Этот разговор состоялся, когда Стасу было тринадцать. Он тогда в школе оттаскал свою одноклассницу за волосы по всему кабинету. За что? Он уже не помнил. Может, она посмеялась над его уродливым шрамом. Или над тем, что он стал плохо слышать. Это было веской причиной для того, чтобы вывести его из себя. Так что она сам виновата, и он ни о чем не жалел. Слова отца не сильно его впечатлили.
«То есть мальчиков бить можно, а девочек нет?» – спросил он тогда.
Дальше отец углубился в длинные нудные размышления о том, что мальчиков тоже бить нехорошо, но в жизни бывают разные ситуации…
«А если меня одинаково бесят и те, и другие? Почему я не могу одинаково бить обоих?»
Этот бессмысленный спор мог продолжаться долго, но тут вошла мама и позвала их обедать.
Этот разговор случился уже после того дня. «Тот день», «тот день, когда это произошло», – так стали называть родители и врачи тот день, после которого все его время поделилось на две части. Время до и время после. Не только время, но и целый мир тоже раскололся. Раскололось его сознание. Вся его сущность. Раскололась даже его семья. И его дружба.
Он посмотрел вдаль, на водную гладь. Река причудливыми изгибами тянулась к горизонту. Солнце подсвечивало воду, окрашивая ее в золотистый цвет. Ветер медленно раскачивал верхушки деревьев.
Стас хмыкнул.
«Прямо находка для какого-нибудь гребаного художника».
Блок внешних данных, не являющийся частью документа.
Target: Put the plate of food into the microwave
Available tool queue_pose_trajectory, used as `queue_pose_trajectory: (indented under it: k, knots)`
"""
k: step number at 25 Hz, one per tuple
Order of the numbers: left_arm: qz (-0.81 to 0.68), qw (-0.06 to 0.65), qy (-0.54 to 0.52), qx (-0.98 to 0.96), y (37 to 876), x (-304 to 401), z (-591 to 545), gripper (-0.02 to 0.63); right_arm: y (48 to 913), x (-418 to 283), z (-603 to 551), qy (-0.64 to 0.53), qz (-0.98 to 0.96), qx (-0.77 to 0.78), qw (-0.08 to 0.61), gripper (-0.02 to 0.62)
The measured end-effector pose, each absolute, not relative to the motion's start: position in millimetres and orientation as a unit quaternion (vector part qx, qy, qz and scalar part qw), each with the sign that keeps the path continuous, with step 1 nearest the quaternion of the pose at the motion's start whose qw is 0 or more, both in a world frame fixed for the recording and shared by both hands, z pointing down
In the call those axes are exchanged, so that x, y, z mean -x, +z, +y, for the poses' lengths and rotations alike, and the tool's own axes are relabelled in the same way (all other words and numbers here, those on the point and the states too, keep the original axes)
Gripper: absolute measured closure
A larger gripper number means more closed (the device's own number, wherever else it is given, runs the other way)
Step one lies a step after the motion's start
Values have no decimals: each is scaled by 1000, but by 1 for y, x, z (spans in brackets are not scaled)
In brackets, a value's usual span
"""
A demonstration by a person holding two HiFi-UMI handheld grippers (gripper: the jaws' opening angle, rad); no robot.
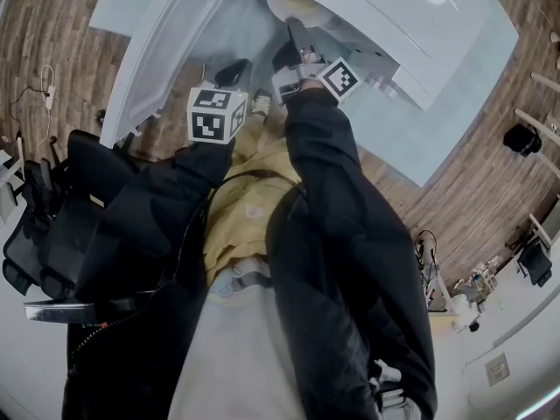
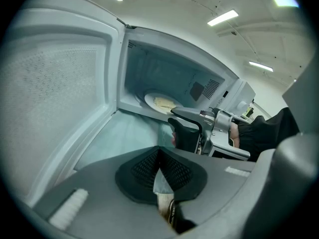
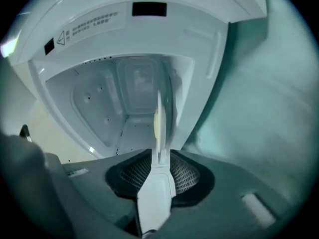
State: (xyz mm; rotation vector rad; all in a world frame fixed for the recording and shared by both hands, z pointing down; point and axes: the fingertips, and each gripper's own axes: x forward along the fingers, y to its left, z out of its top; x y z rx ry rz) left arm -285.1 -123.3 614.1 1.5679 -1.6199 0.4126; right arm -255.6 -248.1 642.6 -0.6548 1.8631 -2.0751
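The white microwave [image 2: 149, 63] stands with its door [image 2: 55, 83] swung open to the left. A white plate [image 2: 160, 102] with pale yellow food lies low in the cavity near the front. In the right gripper view the plate [image 3: 160, 108] shows edge-on, and its near rim runs between the pads. My right gripper [image 3: 158, 158] is open around that rim, pads close beside it. From the head view the right gripper [image 1: 293, 46] reaches into the cavity toward the plate [image 1: 297, 7]. My left gripper [image 2: 159, 156] is shut and empty, hanging back in front of the door, and shows by the door [image 1: 232, 75] from above.
The microwave sits on a pale teal tabletop [image 1: 420, 121]. A black chair [image 1: 52, 226] stands at my left over the wooden floor, with a cable [image 1: 44, 86] lying nearby. The open door [image 1: 166, 42] blocks the left side of the cavity.
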Motion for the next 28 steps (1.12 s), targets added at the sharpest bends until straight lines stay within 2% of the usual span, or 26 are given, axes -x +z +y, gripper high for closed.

Красота природы не очень-то впечатляла его. Он равнодушно отвернулся, стал осматривать ржавые конструкции моста. Вернулся к своим мыслям.
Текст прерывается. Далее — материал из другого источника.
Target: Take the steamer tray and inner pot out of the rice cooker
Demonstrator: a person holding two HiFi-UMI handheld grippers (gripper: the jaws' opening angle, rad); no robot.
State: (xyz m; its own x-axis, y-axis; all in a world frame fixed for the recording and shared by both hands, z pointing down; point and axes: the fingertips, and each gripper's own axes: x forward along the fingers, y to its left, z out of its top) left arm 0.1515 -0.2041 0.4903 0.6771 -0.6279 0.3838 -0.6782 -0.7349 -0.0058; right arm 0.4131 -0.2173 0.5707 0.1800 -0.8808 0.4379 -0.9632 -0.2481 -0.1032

Тот день показал ему, на сколько несправедлив мир, и на сколько жестоки бывают люди. Но вместо того, чтобы что-то извлечь для себя из этого, сделать какие-то выводы, вести себя осторожнее в будущем, он не заметил, как и сам заключил себя в такую же оболочку жестокости и злобы. Когда это произошло? Когда он поменялся? Он не помнил.
До того дня он был абсолютно счастливым человеком. Он рос в полной крепкой семье. До того дня у него и в мыслях не возникало обидеть девочку. Глядя на образцовые отношения отца и матери, он делал для себя какие-то выводы. Отец всегда относился к маме как королеве. И приучал Стаса уважать и боготворить женщин.
После для него уже не было особой разницы. Он бил тех, кто его бесил. Мальчики, девочки – без разницы. Только лет в пятнадцать, видя свое отражение в зеркале, он стал понимать, что, в принципе, ему с такой внешностью от девочек можно получать куда большую пользу, если обходиться с ними по-человечески.
Он снова посмотрел на нее.
Интересно, чтобы сказал отец, видя, что он сделал с ней? Он попытался представить его лицо. Это показалось ему забавным, он даже улыбнулся.
Наркотик постепенно стал отпускать его. Стали притупляться чувства, накаленные до предела его действием. В голове стали появляться мысли.
Что он чувствовал к этой девочке?
Он ненавидел ее. Ненавидел ее преданный щенячий взгляд. Ее печальные глаза постоянно твердили ему: «За что?» «Что я сделала?» Этим она еще раз напоминала ему о том, какая же он мразь.
Она была виновницей всех его несчастий.
Сначала он ненавидел ее за ее трусость и предательство. А потом стал понимать, что ненавидит ее не за это. Она просто напоминала о его жутком прошлом. О том страшном дне. Она была единственным человеком, который был с ним в те страшные минуты. И каждый раз, глядя на нее, он будто заново переживал весь ужас того дня.
Она напоминала, что когда-то он был другим человеком. Пыталась воззвать к его совести. Она бередила его старые раны.
Смотря на нее, он видел тот день. Видел своих мучителей. Причиняя ей боль, наказывая ее – так он пытался наказать своих мучителей, хотя разумом понимал, что это невозможно.
Лучше бы она никогда не возвращалась, так было бы лучше для них обоих.
Он пытался убедить себя, что ему плевать на эту девчонку, что все, что он чувствует к ней – это злость и ненависть. Если бы она хоть чуточку помогла ему тогда, все могло быть по-другому. Его жизнь не пошла бы по параллельной прямой.